Where does the string "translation" appear in the records? Copy each line that holds it.

Source records:
Content starts
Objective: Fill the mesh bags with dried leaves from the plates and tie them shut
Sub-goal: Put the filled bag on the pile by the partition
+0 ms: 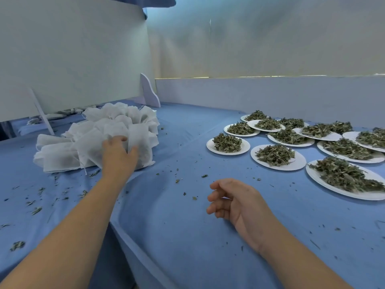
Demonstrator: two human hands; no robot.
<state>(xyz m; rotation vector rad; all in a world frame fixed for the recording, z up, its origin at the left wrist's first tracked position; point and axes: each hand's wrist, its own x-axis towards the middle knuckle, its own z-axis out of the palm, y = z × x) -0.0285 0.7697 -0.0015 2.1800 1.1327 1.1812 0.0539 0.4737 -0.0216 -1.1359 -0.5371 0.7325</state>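
The left hand (119,155) is reaching out across the blue cloth (187,236) covering the table and is sitting right in the heap of white mesh bags (83,142) at the far left. Its fingers are curling over the top of the heap, and the thumb is pressing against one upright white bag (139,140), pinching that bag's edge between thumb and fingers. The right hand (235,203) is lying low over the cloth near the middle, palm turned inward and fingers loosely curled, holding nothing. The round white paper plates (210,146) are sitting well apart from both hands, clustered at the right and overlapping one another toward the back. Each one is carrying a mound of dried green leaves (227,142), and the nearest big plate is running off the right edge of the view. Loose leaf crumbs (204,175) are lying scattered on the cloth between the bags and the plates, with more along the left side. A pale upright board (73,59) is standing just behind the heap of bags, and some of the bags are showing dark shadows inside, though I cannot tell whether they are filled.
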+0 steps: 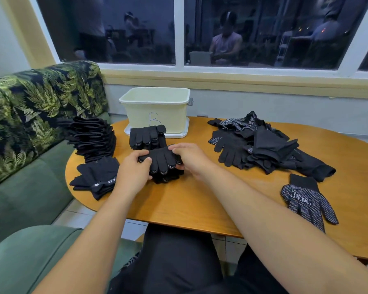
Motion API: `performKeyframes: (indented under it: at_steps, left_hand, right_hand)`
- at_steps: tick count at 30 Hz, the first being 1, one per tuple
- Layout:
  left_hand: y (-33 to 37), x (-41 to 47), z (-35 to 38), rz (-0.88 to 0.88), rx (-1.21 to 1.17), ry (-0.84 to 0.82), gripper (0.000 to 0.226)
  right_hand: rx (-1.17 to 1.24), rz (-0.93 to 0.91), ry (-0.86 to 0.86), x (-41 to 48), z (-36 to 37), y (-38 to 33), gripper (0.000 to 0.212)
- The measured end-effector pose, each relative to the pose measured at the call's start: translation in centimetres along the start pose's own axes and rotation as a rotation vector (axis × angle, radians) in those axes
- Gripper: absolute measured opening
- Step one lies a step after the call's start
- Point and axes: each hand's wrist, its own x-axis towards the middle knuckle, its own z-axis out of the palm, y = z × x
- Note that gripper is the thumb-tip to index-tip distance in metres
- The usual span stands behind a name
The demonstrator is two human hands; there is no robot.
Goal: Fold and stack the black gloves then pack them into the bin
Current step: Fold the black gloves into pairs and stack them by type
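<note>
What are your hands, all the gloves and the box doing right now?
left hand, gripping the folded glove's left end.
right hand, gripping its right end.
folded glove, folded, at the top of a short stack.
bin, open-topped, contents hidden.
tall stack, folded, leaning.
loose pile, unfolded, jumbled.
single glove, lying flat, dotted side up.

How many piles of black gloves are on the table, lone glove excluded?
5: tall stack far left, low pile near left, short stack before the bin, held stack centre, loose heap right. Left two may touch.
</note>
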Motion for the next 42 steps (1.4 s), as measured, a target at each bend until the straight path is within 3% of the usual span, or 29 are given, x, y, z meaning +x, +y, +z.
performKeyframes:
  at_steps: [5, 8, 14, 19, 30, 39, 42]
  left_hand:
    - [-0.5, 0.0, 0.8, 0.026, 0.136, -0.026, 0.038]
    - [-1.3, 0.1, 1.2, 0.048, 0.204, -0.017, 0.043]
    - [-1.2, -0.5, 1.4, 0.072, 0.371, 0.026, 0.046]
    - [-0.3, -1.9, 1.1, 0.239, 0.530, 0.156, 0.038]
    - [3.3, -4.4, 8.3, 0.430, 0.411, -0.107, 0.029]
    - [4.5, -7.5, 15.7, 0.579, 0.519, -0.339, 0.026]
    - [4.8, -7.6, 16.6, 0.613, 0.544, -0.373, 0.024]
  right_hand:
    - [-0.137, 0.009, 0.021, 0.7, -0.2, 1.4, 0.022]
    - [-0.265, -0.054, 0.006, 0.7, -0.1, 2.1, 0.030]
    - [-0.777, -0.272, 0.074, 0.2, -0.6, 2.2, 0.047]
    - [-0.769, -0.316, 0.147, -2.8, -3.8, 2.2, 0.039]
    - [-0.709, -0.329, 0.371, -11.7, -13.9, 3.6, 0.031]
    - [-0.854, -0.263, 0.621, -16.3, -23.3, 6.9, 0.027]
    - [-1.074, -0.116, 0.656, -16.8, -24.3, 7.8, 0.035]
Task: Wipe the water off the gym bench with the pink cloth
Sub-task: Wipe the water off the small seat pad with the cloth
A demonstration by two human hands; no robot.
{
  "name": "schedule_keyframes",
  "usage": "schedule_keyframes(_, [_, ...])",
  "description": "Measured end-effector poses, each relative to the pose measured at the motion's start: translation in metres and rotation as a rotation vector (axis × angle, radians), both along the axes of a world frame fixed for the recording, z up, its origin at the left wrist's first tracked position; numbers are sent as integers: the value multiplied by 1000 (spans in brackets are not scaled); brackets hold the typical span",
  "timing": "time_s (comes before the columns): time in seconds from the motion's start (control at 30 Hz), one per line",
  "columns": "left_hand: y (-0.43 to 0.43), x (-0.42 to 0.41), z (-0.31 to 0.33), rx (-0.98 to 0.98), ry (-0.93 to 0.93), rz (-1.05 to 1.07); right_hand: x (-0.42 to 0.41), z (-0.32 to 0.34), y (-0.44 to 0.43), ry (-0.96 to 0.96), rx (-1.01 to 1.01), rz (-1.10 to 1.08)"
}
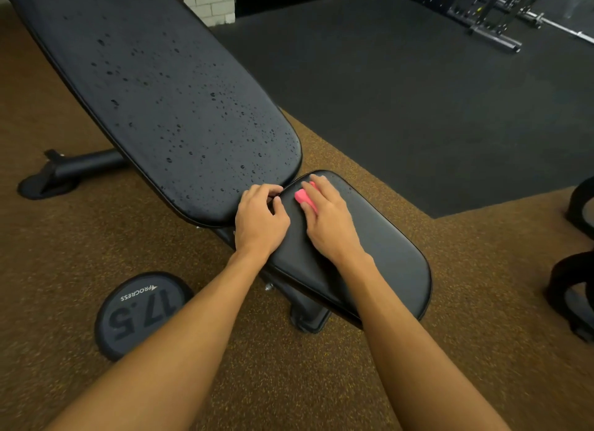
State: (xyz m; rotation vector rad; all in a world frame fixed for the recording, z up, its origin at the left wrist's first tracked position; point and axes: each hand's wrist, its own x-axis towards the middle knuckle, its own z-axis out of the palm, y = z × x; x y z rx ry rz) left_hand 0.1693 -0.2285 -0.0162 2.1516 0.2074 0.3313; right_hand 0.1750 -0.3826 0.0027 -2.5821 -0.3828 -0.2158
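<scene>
Brown speckled rubber floor runs under the near half of my view, with a dark mat laid beyond it on the right. Across the middle stands the black bench. Its long back pad slopes away to the far left and is dotted with water drops.

Both hands are on the short seat pad at its far end. My right hand lies flat on the pink cloth, fingers straight and close together, pressing it onto the seat just beside the gap between the pads. Only the left edge of the cloth shows past the fingers.

My left hand sits just left of it, fingers curled over the seat's edge at that gap and thumb resting on the seat.

On the floor near left lies a round weight marked 17.5. A rack stands far right.
</scene>
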Motion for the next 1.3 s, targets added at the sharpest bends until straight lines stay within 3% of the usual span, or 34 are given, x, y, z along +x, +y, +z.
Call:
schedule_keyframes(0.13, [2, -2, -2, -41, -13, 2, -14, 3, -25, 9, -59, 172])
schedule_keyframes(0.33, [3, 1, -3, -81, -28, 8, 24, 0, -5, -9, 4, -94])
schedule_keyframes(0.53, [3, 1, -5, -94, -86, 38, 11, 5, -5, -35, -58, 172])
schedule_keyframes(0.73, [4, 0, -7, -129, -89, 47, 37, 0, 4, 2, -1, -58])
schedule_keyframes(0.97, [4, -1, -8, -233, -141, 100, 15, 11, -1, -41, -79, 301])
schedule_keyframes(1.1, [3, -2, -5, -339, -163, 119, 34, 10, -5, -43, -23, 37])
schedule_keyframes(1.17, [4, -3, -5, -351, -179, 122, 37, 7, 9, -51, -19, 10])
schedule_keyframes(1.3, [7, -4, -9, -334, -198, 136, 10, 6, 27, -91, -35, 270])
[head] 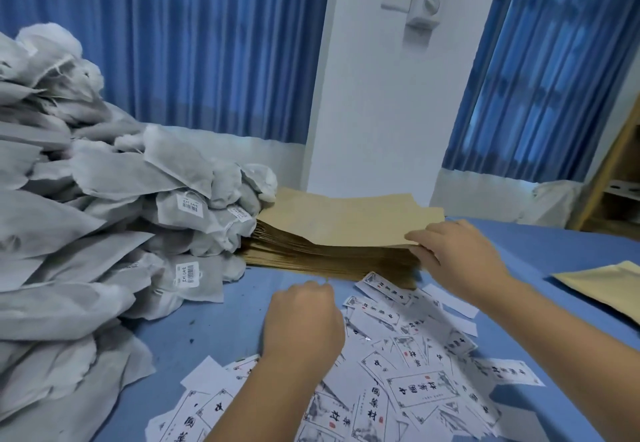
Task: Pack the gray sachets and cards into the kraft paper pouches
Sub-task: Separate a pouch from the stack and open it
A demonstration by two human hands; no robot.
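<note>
Cool, dim, bluish daylight through curtains point(207, 43); soft, slightly blurred, edges bowed.

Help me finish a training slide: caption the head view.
Right hand grips the top kraft pouch on its stack, left hand at scattered cards, gray sachets piled at left.

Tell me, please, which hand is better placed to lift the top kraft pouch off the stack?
The right hand: its fingers hold the top kraft pouch at its right corner. The left hand is over the cards, apart from it.
</note>
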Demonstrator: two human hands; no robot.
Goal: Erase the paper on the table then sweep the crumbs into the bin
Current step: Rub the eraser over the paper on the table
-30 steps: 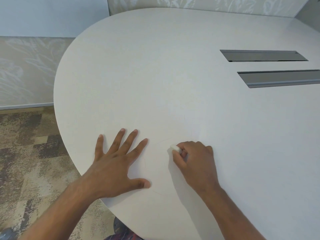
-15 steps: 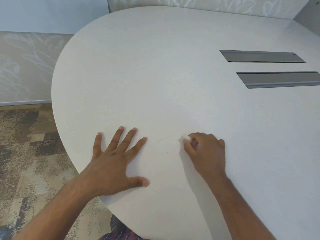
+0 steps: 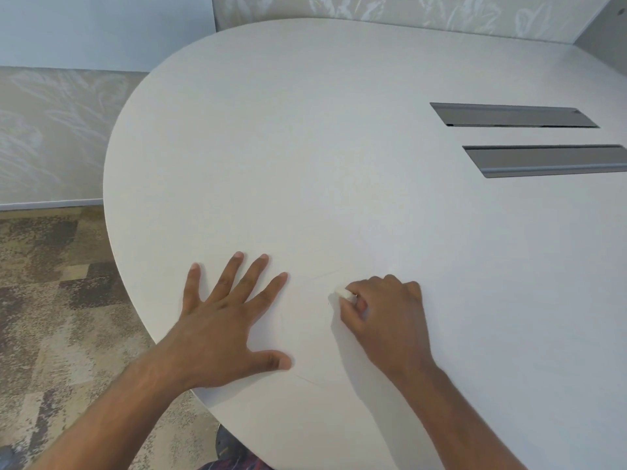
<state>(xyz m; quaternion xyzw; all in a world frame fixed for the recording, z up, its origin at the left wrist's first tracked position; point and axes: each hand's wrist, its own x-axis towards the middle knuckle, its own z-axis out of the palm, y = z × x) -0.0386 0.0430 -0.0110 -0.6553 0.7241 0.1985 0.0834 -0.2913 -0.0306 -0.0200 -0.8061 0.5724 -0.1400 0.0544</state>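
The sheet of paper (image 3: 315,320) lies flat on the near, rounded end of the white tabletop (image 3: 305,147), so close in colour to it that only faint edge lines show: 1 running up and to the right just above the eraser, another slanting near the tabletop's front edge below the left thumb. From those lines the sheet seems turned at an angle to the front edge, but its long axis cannot be told. A small white eraser (image 3: 343,293) sits on the paper, pinched by the fingers (image 3: 353,308) of the right hand (image 3: 383,320), which are curled closed around it; only its tip sticks out, pointing left and slightly away from the person. The left hand (image 3: 220,320) lies palm down just left of it, fingers spread and open, pressing the sheet flat, gripping nothing. Crumbs, if any, are too fine to make out. Further right, well apart from the hands, 2 long grey cable slots (image 3: 543,161) are set into the tabletop, lying parallel; what is inside them cannot be seen. Patterned carpet (image 3: 51,300) covers the floor to the left
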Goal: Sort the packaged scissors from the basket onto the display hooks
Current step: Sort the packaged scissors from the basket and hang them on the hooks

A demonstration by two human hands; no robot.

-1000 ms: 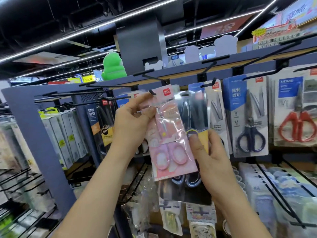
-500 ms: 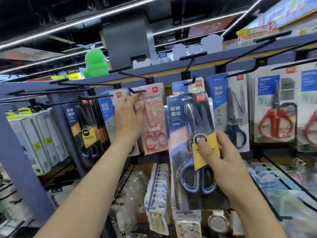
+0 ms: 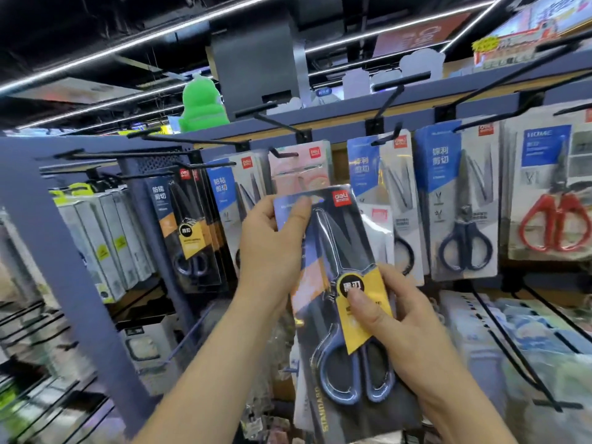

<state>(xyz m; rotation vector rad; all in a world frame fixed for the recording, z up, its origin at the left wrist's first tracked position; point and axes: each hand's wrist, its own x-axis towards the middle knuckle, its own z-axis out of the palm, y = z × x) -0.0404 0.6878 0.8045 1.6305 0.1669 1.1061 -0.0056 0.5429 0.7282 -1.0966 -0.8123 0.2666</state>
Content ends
> [Exercise output]
- The measured end-effector pose, each relative to the pose measured at the call's start: translation in centimetres along the start pose's own axes and rotation as a rotation vector (axis × angle, radians) in those axes
  "description": "Measured end-effector poses, each relative to the pose measured at the motion's start: translation in metres and rotation as a rotation vector (axis × angle, radians), both along the axes of a world frame fixed for the recording, z up, its origin at the left wrist's first tracked position; numbers are sent as integers: the value multiplied by 1000 (spans in brackets are not scaled); brackets hold the typical span",

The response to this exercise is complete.